#### [Exercise prompt]
Your job is to set down the stretch of entries that opens with the line containing "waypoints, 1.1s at" and closes with the line containing "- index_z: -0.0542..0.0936". Keep both end lines, copy each exactly, and add nothing.
* * *
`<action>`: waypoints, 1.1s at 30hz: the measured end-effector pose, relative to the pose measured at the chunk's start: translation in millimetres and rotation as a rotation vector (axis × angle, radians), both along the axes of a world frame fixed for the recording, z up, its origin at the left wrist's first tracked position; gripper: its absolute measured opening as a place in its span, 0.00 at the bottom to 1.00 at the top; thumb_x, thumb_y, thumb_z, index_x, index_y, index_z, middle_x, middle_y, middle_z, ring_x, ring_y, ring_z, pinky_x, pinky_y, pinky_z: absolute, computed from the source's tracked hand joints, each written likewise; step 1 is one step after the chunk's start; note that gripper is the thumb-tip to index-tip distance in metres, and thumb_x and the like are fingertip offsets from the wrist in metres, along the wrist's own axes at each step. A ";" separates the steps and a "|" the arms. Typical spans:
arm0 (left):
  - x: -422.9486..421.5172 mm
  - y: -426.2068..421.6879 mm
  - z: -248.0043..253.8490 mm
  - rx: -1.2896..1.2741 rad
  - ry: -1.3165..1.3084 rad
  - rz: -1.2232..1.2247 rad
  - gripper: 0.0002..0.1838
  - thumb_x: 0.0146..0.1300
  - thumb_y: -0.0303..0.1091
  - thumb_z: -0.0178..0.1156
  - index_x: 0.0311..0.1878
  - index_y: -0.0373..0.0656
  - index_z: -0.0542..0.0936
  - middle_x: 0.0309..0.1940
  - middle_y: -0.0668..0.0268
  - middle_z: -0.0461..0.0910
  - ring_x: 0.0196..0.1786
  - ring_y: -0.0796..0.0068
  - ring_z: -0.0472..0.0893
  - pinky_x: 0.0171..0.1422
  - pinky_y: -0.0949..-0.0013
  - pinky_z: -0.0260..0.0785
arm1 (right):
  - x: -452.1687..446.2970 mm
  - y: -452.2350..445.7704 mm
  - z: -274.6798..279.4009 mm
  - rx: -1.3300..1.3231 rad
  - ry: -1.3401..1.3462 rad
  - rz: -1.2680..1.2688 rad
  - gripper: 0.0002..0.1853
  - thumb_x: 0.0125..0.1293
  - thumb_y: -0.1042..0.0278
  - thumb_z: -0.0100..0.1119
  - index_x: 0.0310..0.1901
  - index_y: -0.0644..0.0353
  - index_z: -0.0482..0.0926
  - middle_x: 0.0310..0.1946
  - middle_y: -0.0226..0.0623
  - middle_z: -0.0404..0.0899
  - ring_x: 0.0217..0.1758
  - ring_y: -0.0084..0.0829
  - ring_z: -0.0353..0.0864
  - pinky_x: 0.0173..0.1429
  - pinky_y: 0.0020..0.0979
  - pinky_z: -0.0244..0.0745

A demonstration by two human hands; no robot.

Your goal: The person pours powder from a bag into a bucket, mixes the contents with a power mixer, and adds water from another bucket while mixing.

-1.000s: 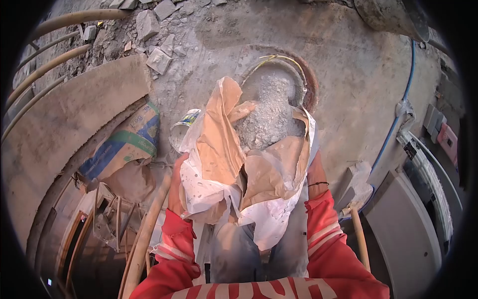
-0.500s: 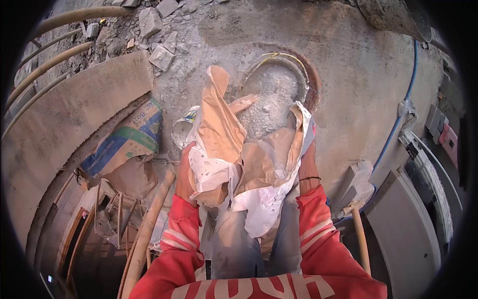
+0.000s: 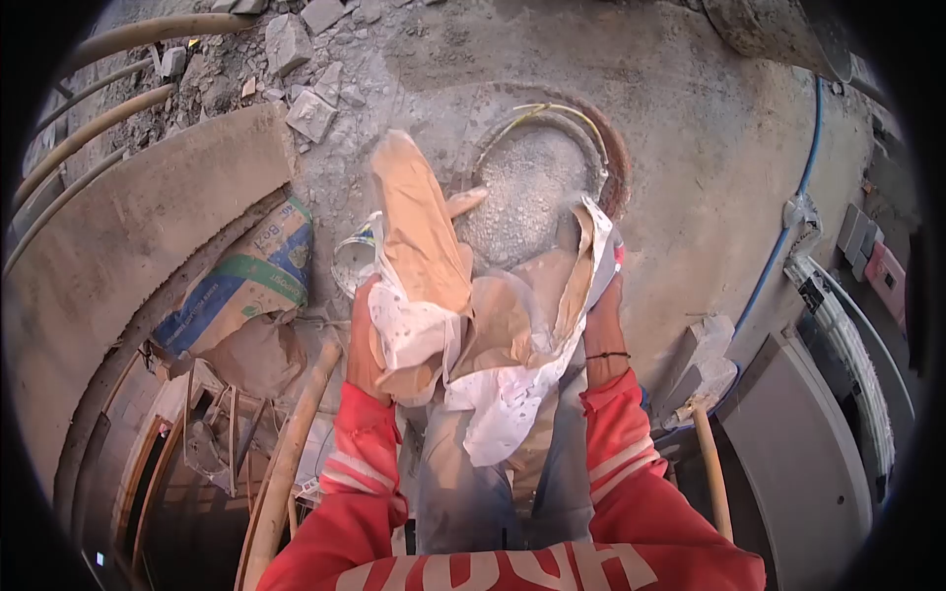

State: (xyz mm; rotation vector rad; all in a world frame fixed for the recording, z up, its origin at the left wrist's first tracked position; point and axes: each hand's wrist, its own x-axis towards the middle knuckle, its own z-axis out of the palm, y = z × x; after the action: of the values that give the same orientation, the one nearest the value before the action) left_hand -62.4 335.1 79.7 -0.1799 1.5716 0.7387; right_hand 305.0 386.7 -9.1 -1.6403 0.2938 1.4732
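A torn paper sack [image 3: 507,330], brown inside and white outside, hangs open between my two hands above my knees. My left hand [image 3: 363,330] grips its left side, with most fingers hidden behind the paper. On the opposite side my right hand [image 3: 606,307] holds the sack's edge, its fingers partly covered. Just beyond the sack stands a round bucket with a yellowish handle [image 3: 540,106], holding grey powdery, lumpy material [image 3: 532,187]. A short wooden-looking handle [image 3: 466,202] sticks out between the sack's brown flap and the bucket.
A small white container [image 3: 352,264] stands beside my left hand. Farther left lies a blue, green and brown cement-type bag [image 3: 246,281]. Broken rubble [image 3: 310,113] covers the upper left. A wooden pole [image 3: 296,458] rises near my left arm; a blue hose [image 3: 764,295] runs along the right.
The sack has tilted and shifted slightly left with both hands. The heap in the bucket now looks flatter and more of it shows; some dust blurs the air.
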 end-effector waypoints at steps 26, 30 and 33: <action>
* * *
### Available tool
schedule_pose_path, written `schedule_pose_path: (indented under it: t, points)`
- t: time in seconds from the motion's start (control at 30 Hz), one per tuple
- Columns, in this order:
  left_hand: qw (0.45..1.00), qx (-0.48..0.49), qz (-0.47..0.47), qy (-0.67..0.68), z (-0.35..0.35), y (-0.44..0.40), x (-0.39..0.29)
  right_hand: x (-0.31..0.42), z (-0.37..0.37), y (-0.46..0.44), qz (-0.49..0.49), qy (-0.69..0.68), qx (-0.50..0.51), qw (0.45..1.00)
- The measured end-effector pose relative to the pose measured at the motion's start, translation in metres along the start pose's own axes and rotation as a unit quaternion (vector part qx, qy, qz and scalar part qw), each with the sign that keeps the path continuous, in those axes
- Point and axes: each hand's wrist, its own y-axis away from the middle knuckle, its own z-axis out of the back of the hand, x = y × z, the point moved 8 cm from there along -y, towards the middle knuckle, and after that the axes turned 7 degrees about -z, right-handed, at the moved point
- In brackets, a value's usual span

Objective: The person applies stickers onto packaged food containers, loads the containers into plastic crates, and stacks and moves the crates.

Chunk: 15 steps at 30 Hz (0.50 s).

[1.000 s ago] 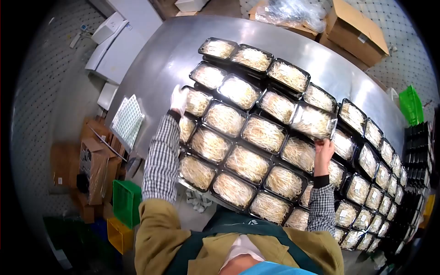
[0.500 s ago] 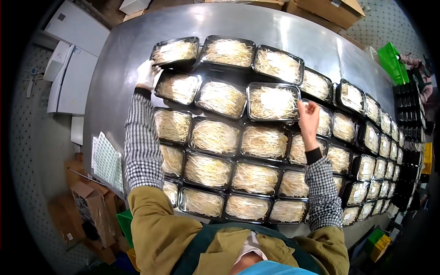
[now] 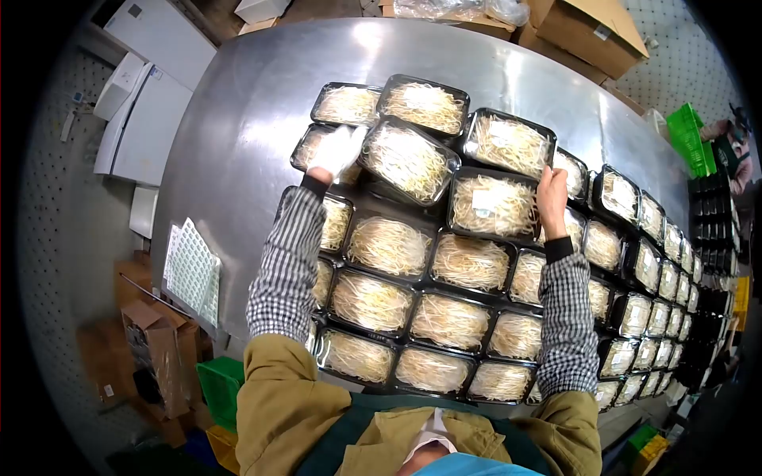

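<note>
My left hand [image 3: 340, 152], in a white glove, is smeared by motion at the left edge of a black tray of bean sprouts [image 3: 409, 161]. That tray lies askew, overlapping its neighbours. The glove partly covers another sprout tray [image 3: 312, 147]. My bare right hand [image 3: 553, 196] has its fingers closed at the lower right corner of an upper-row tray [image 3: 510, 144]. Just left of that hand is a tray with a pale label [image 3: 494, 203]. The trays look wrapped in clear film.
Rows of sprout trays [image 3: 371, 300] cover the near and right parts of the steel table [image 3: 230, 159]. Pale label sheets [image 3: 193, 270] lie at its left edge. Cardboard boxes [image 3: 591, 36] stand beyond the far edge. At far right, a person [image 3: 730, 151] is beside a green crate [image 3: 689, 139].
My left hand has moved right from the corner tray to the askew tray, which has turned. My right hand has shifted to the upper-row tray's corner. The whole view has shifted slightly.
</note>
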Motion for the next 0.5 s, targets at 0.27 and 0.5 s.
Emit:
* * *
#### [Response]
`<action>`: waypoints, 1.1s at 30hz: the measured end-effector pose, relative to the pose measured at the chunk's start: translation in millimetres and rotation as a rotation vector (axis × angle, radians), both along the axes of a world frame fixed for the recording, z up, its origin at the left wrist's first tracked position; gripper: its absolute measured opening as a place in its span, 0.00 at the bottom to 1.00 at the top; thumb_x, thumb_y, thumb_z, index_x, index_y, index_z, middle_x, middle_y, middle_z, ring_x, ring_y, ring_z, pinky_x, pinky_y, pinky_z: absolute, computed from the source's tracked hand joints, each written likewise; step 1 is one step after the chunk's start; note that gripper is the thumb-tip to index-tip distance in metres, and thumb_x and the like are fingertip offsets from the wrist in metres, along the wrist's own axes at each step. A ";" separates the steps and a "|" the arms. Typical spans:
arm0 (left):
  - x: -422.9486..421.5172 mm
  - y: -426.2068..421.6879 mm
  - z: -248.0043..253.8490 mm
  - rx: -1.2896..1.2741 rad
  - ry: -1.3165..1.3084 rad
  - rz: -1.2232..1.2247 rad
  - gripper: 0.0002..0.1838
  - thumb_x: 0.0146..0.1300
  - thumb_y: -0.0303..0.1091
  - thumb_z: -0.0178..0.1156
  - index_x: 0.0311..0.1878
  - index_y: -0.0373..0.0656
  - index_z: -0.0542..0.0936

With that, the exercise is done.